Partial frame files written to the temporary folder before cancellation are cleaned up automatically the next time an export starts for the same project.

Output Format

WannaCut currently exports to MP4 (H.264) only. The output path and filename are chosen via the system Save dialog and cannot be changed after the export starts. Support for additional codecs and containers (WebM, ProRes) is planned for a future release.
GPU acceleration applies to the Three.js frame rendering stage (Phase 1). The powerPreference: "high-performance" flag on the offscreen WebGL context hints to the OS to use the discrete GPU when one is available. You can influence GPU selection in Settings → System.

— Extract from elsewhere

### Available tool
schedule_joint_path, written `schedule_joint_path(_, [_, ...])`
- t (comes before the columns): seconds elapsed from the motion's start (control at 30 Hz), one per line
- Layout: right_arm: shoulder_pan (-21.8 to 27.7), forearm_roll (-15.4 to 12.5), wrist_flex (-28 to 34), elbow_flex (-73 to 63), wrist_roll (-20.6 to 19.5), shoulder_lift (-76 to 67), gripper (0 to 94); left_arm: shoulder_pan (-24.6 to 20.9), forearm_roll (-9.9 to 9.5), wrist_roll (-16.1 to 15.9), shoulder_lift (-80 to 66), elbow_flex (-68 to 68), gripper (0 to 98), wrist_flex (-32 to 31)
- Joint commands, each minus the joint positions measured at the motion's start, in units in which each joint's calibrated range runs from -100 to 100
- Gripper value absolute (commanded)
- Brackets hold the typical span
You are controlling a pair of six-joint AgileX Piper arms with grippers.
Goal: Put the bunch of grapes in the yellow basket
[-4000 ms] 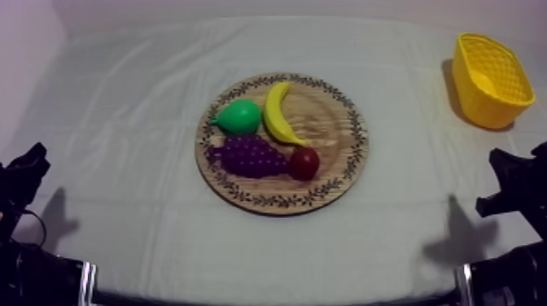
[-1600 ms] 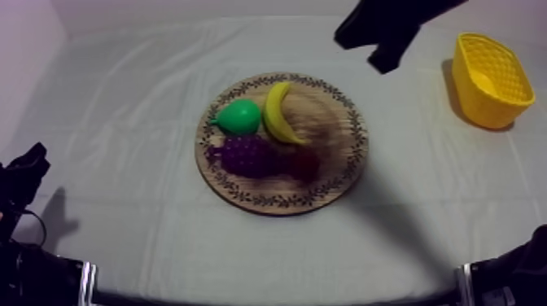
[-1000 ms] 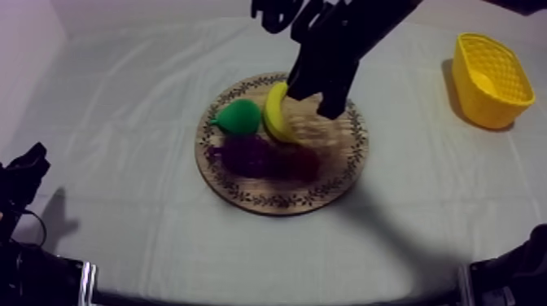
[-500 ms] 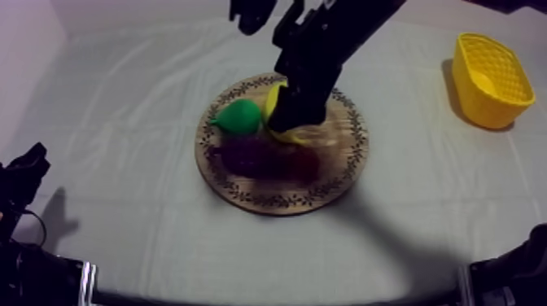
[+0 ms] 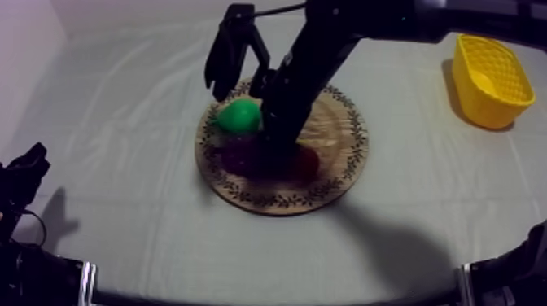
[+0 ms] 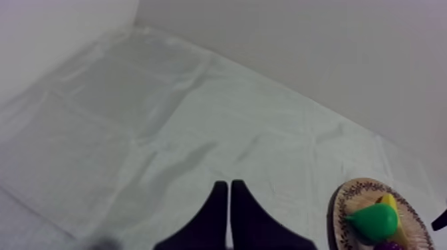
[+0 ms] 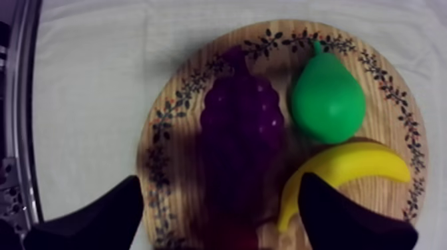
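The left gripper [image 5: 23,175] is parked at the near left of the table, well apart from the work. Its fingers are pressed together into a narrow wedge with nothing between them.

The board [image 5: 281,203] lies at the middle of the table. On its near part the small red fruit [image 5: 308,163] is found, just right of the grapes [image 7: 243,139], which lie in shadow on the board's left half. Just beyond the grapes lies the pear [image 5: 238,118], and to its right the banana [image 7: 346,169], close beside it.

The right gripper [image 7: 219,178] is held over the grapes. Its fingers are spread wide, one to each side of the bunch, and nothing is grasped. How close the tips are to the fruit cannot be told.

The step in hand is judged to be the approach for the grasp, so the task is at an early stage. Next, the gripper must be lowered until the bunch sits between the fingers, then closed across its width without the pear or the small red fruit being pushed. A lift and a carry to the far right are then called for, where the basket [image 5: 488,77] stands well apart from the board.
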Motion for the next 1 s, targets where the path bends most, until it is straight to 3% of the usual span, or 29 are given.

Large projects — especially those with many layered effects rendered at high frame rates and resolutions (e.g. 60 fps, 4K) — can take a significant amount of time because frames are rendered one-by-one sequentially in Phase 1. Plan accordingly for long-form projects. Lowering the FPS or resolution in Project Settings before exporting is the fastest way to speed up a test render.
Before starting a final export, review your FPS and canvas resolution in Project Settings. Changing these settings after export is not possible without re-exporting, and they directly determine both output quality and total export time.